Thursday, June 11, 2009

Worth the trip

I want to see the Linden-Museum of Stuttgart's current show which features a bunch of Siberian Shamanic items that haven't ever left the area before. 200 pieces. Museums are a great love of mine, because I tend to be able to feel the waves of experience coming off the stuff, and can just sit there and bask in the glow of a psychic history lesson.

When I was little, the Denver Art Museum put all the Native American Indian things in a jumble in floor-to-ceiling glass cases. Nations, tribes, were mixed, tourist-trade items with authentic tools. It sure wasn't anthropologically clean, but it was a banquet for the imagination. The mad mix of it developed the child's artists' eye. I didn't care then that Harvey tourist trade items were set next to rare and authentic parfleche purses. All the dresses decorated with elks' teeth were together. It was like a group of women were really there. You could feel it.

Then someone got the brilliant idea to Teach the Public what They Should Know about History. Some body thought it was better to inform and teach and bore-to-death, than to ignite the interest. This is why we now have museums filled with items, 90% of which can only rarely be viewed, tucked safely away from our greedy eyes. This is why now, there are what feels like 18 items in the Native American area, isolated from all the others in plexiglass cases and spot lit so as to keep everything uncontaminable as an operating theatre.

It means everyone has to walk around the exhibits whispering as if they are in the presence of the Holy Grail and it is a Privilege to Even be Able to Witness them. No mad jumble of actually-used implements, here. No chalk and plaster mannikins of babies stuck in the papooses to make you love them. Just objects, displayed with the precision of an obsessive-compulsive archivist.

Give me the real disorder, instead. I learn more from a person at their yard sale, surrounded by their once-loved or simply-collected things, than I would by seeing eight of their possessions reverently framed on the wall in a white gallery.
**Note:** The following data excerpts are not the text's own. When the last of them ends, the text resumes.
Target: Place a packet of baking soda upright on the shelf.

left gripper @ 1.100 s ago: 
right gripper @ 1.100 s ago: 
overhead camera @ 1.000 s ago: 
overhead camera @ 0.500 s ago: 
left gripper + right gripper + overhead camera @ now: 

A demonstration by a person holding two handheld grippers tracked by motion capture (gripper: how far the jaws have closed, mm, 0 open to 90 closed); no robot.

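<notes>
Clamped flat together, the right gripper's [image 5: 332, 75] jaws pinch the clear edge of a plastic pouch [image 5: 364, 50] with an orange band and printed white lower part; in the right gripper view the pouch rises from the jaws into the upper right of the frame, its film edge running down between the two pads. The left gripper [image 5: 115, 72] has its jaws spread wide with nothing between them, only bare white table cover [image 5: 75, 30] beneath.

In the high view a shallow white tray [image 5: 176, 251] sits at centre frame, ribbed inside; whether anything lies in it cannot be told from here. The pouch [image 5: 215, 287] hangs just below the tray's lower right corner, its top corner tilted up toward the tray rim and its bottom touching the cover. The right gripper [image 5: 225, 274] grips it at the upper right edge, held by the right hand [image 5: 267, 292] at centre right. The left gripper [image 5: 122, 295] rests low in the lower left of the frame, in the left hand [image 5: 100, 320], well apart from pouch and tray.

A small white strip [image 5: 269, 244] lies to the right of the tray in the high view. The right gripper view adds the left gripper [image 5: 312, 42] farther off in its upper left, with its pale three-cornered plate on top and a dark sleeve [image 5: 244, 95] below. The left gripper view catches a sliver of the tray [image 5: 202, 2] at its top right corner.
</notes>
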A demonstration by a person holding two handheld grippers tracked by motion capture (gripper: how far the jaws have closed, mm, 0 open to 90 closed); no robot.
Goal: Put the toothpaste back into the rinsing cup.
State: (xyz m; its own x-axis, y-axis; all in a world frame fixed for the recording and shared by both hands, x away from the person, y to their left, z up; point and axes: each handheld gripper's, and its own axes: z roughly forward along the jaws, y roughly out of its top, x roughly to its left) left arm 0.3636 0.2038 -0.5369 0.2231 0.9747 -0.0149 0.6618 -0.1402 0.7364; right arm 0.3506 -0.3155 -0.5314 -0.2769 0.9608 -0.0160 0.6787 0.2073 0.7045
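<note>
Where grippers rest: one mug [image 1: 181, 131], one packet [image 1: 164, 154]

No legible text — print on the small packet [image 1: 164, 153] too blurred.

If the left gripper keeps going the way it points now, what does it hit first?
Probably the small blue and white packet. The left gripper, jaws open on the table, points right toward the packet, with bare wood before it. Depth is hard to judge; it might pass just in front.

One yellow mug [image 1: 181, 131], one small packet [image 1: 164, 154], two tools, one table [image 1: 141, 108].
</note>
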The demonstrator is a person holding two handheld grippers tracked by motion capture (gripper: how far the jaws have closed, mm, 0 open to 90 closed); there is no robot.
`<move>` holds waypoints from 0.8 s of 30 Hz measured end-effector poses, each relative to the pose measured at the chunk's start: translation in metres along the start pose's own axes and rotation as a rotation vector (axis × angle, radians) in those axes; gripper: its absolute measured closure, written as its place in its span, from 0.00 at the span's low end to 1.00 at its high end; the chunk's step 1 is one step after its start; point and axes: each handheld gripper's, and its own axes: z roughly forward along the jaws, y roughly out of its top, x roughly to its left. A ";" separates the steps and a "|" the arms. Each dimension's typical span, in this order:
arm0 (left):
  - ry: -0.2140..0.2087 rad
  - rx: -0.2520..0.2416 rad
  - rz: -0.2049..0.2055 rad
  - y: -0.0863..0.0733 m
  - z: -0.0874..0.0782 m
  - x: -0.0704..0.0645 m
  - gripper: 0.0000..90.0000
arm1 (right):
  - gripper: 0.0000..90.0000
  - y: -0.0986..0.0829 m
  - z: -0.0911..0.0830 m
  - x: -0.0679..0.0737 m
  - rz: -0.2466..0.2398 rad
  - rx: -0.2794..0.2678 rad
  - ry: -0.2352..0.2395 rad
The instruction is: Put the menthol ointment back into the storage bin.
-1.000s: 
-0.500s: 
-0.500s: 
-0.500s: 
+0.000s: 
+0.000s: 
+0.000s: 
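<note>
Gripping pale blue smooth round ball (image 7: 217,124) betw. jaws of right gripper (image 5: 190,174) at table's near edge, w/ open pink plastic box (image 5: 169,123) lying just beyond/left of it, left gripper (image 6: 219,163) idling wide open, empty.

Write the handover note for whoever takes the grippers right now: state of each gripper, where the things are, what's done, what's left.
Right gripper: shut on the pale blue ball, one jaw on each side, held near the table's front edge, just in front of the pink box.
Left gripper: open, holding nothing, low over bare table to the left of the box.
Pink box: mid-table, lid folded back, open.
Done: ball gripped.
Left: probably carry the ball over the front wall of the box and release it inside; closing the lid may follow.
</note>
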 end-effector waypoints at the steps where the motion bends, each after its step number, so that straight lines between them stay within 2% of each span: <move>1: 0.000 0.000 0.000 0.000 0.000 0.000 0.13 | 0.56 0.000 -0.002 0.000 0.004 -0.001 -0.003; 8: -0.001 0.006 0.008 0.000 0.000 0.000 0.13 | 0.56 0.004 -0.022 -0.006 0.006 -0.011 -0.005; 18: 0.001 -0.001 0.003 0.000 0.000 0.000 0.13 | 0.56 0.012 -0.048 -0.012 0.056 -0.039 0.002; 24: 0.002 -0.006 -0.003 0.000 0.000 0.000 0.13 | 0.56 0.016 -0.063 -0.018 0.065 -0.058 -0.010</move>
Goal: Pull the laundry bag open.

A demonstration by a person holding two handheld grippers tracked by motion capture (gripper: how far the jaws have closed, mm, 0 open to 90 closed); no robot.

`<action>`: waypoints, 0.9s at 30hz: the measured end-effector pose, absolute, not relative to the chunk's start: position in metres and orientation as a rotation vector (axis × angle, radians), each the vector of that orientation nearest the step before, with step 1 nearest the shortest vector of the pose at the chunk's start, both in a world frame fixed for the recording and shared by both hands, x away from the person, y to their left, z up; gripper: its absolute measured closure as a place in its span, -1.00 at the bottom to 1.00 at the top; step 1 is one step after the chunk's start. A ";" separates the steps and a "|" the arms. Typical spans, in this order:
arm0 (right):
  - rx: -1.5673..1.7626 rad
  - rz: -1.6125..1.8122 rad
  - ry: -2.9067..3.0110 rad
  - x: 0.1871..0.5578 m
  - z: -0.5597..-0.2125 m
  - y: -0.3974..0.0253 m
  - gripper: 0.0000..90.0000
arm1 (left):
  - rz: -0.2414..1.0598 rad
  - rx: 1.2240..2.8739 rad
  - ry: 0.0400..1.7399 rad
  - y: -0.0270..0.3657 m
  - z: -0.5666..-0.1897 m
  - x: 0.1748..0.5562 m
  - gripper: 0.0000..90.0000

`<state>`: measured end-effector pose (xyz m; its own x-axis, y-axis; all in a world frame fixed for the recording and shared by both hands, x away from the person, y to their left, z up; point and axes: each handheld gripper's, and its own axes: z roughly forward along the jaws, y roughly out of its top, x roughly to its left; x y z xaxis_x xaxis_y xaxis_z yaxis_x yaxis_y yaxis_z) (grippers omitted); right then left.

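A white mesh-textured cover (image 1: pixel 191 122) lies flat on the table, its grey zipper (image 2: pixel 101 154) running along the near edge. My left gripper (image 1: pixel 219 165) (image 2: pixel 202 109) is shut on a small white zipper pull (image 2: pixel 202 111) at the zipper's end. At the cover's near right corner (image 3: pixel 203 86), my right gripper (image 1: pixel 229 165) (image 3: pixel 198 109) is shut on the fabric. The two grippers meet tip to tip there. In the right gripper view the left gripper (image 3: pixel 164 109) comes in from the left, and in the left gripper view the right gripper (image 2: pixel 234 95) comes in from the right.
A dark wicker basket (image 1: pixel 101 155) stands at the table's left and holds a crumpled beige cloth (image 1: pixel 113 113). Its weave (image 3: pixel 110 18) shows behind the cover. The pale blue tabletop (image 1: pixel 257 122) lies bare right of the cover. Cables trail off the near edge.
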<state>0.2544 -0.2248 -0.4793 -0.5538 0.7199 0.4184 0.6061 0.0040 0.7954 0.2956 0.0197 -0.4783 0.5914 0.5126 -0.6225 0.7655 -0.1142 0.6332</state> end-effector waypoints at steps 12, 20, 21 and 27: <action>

The show in Stuttgart, I might just be able to swing getting to. I know it will likely feature the modern style of museum curation, and give me nibbles rather than big bites to fill my mind with. But it would be a great chance to see and feel these things. Sure, it would be even better if they were in a real yurt on the wind swept plain with ponies nickering under snowfall and the scent of boiling komyss.